### WHAT YOU SHOULD DO
Please return, with no alterations, the lines below from the very first through the one that contains "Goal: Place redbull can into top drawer".

### DATA PROVIDED
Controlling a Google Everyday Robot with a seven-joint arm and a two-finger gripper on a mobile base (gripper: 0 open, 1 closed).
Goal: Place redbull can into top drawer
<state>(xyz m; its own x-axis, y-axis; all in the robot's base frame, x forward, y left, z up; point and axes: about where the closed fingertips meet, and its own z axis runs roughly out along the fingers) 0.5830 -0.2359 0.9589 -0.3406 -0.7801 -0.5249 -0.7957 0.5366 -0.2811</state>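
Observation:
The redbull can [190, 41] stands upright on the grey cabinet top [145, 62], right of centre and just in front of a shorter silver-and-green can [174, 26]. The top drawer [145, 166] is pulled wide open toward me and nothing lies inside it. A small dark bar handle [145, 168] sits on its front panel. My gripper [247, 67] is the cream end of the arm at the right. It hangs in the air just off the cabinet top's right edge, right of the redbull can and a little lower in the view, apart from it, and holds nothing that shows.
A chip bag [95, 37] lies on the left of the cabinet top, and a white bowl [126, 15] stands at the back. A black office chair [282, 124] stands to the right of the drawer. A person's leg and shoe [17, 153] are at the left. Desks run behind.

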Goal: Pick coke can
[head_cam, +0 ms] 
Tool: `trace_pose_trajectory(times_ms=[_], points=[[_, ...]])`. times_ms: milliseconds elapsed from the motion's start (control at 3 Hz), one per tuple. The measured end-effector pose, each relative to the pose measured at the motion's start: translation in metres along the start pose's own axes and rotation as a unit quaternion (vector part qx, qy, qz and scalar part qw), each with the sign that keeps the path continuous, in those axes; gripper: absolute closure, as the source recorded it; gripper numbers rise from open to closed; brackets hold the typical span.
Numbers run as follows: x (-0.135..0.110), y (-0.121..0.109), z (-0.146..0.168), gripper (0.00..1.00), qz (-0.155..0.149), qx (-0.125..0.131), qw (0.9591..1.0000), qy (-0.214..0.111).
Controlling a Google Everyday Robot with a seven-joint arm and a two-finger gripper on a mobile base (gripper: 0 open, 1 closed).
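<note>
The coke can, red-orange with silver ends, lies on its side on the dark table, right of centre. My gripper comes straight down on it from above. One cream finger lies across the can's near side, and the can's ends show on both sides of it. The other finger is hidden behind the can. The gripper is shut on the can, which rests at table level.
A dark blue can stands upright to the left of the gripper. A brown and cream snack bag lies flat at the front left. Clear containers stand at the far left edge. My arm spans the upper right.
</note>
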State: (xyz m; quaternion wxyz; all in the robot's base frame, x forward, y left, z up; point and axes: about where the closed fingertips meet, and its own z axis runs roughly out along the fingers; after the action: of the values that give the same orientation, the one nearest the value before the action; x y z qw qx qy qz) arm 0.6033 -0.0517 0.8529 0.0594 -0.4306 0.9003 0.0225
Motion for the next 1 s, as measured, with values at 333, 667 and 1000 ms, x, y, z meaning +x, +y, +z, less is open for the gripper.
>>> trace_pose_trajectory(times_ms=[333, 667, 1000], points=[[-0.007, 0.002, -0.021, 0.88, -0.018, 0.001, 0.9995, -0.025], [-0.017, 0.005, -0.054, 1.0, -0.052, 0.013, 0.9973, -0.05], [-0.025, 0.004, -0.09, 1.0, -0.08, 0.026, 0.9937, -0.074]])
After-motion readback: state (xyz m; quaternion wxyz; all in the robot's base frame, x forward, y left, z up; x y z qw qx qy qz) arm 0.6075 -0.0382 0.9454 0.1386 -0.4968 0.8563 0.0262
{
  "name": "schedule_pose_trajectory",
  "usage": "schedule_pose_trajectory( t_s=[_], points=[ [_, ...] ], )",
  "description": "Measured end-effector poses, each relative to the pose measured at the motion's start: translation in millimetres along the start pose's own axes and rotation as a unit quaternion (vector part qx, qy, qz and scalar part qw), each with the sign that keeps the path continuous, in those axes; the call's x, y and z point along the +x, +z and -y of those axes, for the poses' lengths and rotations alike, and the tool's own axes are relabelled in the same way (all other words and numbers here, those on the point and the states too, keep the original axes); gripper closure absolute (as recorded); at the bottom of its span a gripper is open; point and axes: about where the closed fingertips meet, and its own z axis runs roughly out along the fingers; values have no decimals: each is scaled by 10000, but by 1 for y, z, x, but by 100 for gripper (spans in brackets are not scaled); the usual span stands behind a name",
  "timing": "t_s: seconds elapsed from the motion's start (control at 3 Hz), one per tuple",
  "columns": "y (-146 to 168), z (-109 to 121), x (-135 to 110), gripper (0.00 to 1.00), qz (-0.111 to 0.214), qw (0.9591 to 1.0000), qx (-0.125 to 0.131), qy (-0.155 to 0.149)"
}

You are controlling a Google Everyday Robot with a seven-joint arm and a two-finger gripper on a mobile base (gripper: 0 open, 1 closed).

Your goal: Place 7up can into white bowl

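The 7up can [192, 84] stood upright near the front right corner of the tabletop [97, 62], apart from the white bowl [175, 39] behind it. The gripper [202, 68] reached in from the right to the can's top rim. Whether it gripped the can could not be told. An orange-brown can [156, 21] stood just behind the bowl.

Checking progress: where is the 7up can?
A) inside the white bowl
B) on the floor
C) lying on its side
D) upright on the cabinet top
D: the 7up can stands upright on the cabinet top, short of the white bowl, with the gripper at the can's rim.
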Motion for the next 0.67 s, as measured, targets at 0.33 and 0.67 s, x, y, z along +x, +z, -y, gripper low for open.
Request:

### WRITTEN SOLUTION
Controlling a Google Everyday Robot with a seven-joint arm and a two-finger gripper on a mobile base (gripper: 0 open, 1 closed).
Goal: Place redbull can into top drawer

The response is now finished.